A government advisor explains the possibility of using the dinar instead of the dollar in oil sales
economy Yesterday, 11:39
Baghdad - IA - Nassar Al-Hajj
Today, Sunday, Advisor to the Prime Minister for Financial Affairs, Mazhar Muhammad Saleh, clarified what is being circulated in some media regarding the possibility of using the dinar instead of the dollar in oil sales.
Saleh said in an interview with the Iraqi News Agency (INA):
“Adopting the dinar in oil pricing, or the so-called (petro dinar), especially when the national currency is not one of the international reserve currencies, the matter initially requires the availability of foreign reserve currencies or gold, as Russia did.” When Russian oil is bought with rubles covered in gold, it causes problems that we will come to later.” He added,
"These foreign reserves must be available (as a necessary condition) and operate according to a high standard of efficiency that guarantees the stability of the exchange rate linked to oil (the petro-dinar) in order to hedge against fluctuations in oil prices to ensure the stability of the exchange rate (the petro-dinar) itself to begin with." He continued,
"Linking oil sales to the dinar on a fixed basis to oil prices instead of the base of foreign reserves means linking the dinar to the cycle of oil assets first, and that
oil is sold according to international oil prices.
If the exchange rate of the dinar (petro-dinar) against (petro-dollar) is fixed, for example, and
declines." Oil prices, the demand for the dinar for accounting purposes will certainly fall, and the
dinar will be exchanged for oil in larger quantities and the demand for (petrodinar) will be less, and vice versa will happen.” He pointed out that
“any deviation between the oil prices (petrodollars) and the exchange rate (petrodinars) according to international market data will be considered a cost that requires compensation by paying lower dinars or collecting a higher dinar in the opposite case,” indicating that
“international reserve currencies are foreign currencies held by banks.” Central and international financial institutions as part of their monetary reserves.

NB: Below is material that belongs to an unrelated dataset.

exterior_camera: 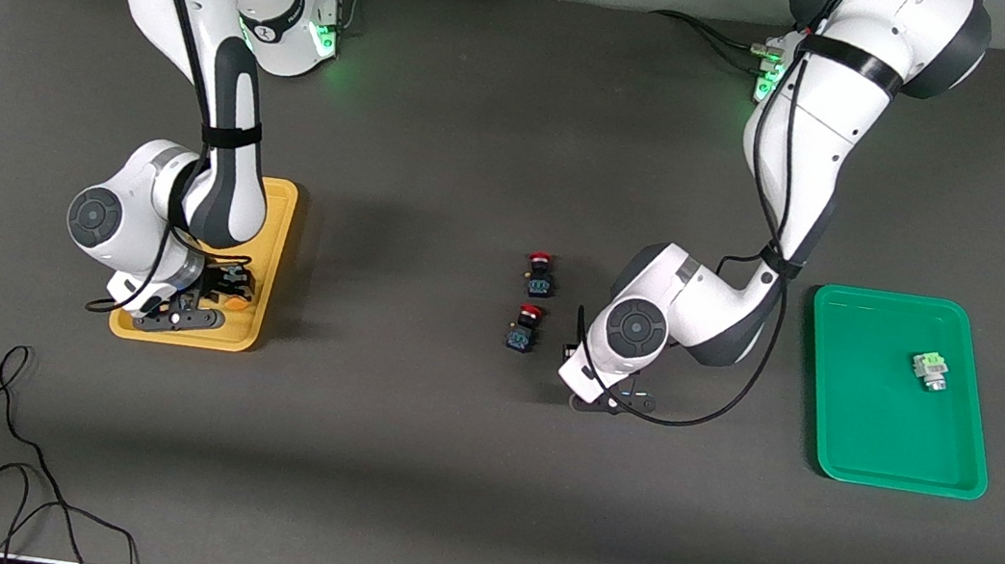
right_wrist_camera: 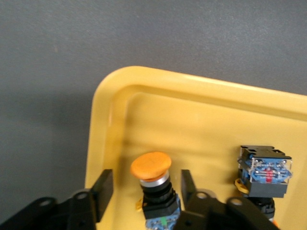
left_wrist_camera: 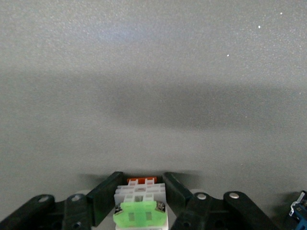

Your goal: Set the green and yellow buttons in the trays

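My left gripper (exterior_camera: 590, 393) is down at the table beside the two red-capped switches. In the left wrist view the left gripper (left_wrist_camera: 140, 184) is shut on a green button (left_wrist_camera: 139, 211) with a whitish body. Another green button (exterior_camera: 930, 369) lies in the green tray (exterior_camera: 863, 417). My right gripper (exterior_camera: 188, 313) is low over the yellow tray (exterior_camera: 282, 224). In its wrist view the right gripper (right_wrist_camera: 146, 181) stands open around a yellow button (right_wrist_camera: 151, 166), with a gap on each side. That button rests in the yellow tray (right_wrist_camera: 192, 120), beside a second dark-bodied button (right_wrist_camera: 265, 173).
Two red-capped switches (exterior_camera: 540, 270) (exterior_camera: 524, 326) sit mid-table, one nearer the front camera than the other. A blue corner of one (left_wrist_camera: 300, 213) shows in the left wrist view. Loose black cables (exterior_camera: 5, 449) trail near the front edge toward the right arm's end.
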### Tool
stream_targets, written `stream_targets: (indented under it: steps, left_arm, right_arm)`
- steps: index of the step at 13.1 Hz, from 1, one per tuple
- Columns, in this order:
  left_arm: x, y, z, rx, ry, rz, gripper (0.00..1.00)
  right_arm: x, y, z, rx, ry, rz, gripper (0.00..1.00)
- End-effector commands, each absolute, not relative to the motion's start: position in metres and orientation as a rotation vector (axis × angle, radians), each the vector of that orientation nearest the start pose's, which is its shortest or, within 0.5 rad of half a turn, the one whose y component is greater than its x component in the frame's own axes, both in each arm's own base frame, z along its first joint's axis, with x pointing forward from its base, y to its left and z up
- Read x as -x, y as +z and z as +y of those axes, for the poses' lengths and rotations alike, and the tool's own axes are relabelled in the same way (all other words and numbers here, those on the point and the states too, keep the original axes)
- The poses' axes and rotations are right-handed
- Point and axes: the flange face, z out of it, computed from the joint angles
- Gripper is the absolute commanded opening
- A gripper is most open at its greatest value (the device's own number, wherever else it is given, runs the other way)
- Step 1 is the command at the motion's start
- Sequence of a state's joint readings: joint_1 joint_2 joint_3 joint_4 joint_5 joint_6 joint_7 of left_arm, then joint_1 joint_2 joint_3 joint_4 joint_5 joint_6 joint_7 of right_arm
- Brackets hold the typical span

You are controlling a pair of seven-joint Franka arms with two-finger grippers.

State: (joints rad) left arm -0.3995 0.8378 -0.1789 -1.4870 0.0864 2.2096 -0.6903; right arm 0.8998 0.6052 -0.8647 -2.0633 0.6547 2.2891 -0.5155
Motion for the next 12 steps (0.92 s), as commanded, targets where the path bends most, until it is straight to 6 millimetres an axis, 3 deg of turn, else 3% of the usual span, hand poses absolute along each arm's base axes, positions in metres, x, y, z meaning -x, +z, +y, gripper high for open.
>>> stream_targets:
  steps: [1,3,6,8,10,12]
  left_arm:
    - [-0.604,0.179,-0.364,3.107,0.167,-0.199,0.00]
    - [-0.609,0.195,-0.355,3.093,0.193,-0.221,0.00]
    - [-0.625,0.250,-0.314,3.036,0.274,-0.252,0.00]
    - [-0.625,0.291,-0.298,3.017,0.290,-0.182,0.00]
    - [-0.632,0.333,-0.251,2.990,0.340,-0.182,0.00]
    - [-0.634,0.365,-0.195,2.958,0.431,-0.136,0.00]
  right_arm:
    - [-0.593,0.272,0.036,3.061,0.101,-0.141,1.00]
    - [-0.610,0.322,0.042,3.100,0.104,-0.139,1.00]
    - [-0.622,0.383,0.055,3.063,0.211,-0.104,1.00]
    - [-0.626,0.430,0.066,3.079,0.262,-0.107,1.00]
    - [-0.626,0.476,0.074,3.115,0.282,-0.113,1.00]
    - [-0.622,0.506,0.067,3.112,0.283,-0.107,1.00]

These currencies are used in international transactions and debt settlement between countries, and are considered a standard for international payments and facilitation of global trade. He explained that
"Russia suffered a lot when it priced its exported oil in rubles (the petroruble) and the
ruble is a non-reserve currency and committed to a value for the ruble that was denominated in gold initially to ensure the stability of oil revenues.
Here (the petroruble) underwent two asset cycles at the same time (which complicated the scene of selling oil in local currency). And the stability of the value of petroruble). He pointed out that
"the first cycle: It results from the impact of the so-called gold assets cycle and its impact on the value of (petroruble) or the local currency denominated in the exported oil.
As for the second: it is the oil assets cycle, and its impact on the value of a barrel of oil outside the global price and its reflection on oil revenues." Priced in that currency. He stressed that
"the two cycles are asset cycles that are interconnected and simultaneously reflect on the value of (the currency priced with exported oil, such as the petroruble), which made pricing Russian oil in the ruble as a local currency and according to the data of the global oil market, a very complex issue." He added,
“The principle of using the dinar as a local currency in international oil exchanges (the petrodinar) is not without many challenges, which must consider these potential challenges with careful care, especially the issue of the flexibility or stability of the value of the (petrodinar) itself to change and fluctuation,
especially as we are in In the oil market, we are not price makers, but rather price takers.” He noted that
"the global oil market will control the fluctuation of the local currency (the petrodinar),
in addition to the importance of its international recognition, and the
financial infrastructure necessary to support such operations of the (petrodinar).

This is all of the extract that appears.